StructuredMoments: Functions for calculating structured comoments of financial time series

Description

calculates covariance, coskewness and cokurtosis matrices as structured estimators

Usage

M2.struct(R, struct = c("Indep", "IndepId", "observedfactor", "CC"), f = NULL)

M3.struct( R, struct = c("Indep", "IndepId", "observedfactor", "CC", "latent1factor", "CS"), f = NULL, unbiasedMarg = FALSE, as.mat = TRUE )
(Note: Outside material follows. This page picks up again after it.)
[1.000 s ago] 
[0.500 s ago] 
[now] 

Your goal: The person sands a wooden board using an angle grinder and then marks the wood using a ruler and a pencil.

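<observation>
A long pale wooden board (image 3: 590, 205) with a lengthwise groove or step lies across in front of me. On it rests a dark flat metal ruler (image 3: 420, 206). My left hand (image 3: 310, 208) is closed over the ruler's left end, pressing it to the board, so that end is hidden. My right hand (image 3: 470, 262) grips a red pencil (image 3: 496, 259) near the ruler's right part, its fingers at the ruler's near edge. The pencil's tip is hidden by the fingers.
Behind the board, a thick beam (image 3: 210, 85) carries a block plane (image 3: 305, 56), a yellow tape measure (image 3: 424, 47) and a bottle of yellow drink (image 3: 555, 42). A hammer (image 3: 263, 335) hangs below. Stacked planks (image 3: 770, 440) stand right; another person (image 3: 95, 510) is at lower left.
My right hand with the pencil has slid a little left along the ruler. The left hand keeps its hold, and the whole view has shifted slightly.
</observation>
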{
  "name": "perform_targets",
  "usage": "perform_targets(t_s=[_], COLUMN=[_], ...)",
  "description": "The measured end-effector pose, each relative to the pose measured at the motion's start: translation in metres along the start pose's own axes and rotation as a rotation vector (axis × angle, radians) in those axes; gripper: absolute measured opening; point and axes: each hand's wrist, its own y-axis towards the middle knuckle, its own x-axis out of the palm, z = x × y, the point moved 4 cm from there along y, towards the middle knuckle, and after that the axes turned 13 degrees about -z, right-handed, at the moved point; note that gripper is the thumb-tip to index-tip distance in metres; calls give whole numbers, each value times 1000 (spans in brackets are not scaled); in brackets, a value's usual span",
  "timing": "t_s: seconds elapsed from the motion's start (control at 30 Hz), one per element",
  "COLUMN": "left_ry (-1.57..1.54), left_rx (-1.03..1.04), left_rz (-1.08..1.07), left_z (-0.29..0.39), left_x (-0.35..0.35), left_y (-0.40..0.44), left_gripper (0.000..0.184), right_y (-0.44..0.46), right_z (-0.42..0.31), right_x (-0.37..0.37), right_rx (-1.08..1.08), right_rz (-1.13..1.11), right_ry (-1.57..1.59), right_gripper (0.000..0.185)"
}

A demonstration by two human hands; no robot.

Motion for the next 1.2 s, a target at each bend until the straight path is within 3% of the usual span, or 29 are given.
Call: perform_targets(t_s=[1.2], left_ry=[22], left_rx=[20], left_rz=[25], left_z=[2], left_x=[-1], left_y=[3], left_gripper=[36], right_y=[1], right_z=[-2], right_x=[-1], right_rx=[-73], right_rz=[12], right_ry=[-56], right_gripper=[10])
M4.struct( R, struct = c("Indep", "IndepId", "observedfactor", "CC"), f = NULL, as.mat = TRUE )

Arguments

R

an xts, vector, matrix, data frame, timeSeries or zoo object of asset returns

struct

string containing the preferred method. See Details.

f

vector or matrix with observations of the factor, to be used with 'observedfactor'. See Details.

unbiasedMarg

TRUE/FALSE whether to use a correction to have an unbiased estimator for the marginal skewness values, in case of 'Indep' or 'IndepId', default FALSE

as.mat

TRUE/FALSE whether to return the full moment matrix or only the vector with the unique elements (the latter is advised for speed), default TRUE

Details

The coskewness and cokurtosis matrices are defined as the matrices of dimension p x p^2 and p x p^3 containing the third and fourth order central moments. They are useful for measuring nonlinear dependence between different assets of the portfolio and computing modified VaR and modified ES of a portfolio.

Structured estimation is based on the assumption that the underlying data-generating process is known, or at least resembles the assumption. The first four structured estimators correspond to the models 'independent marginals', 'independent and identical marginals', 'observed multi-factor model' and 'constant correlation'. Coskewness estimation includes an additional model based on the latent 1-factor model proposed in Simaan (1993).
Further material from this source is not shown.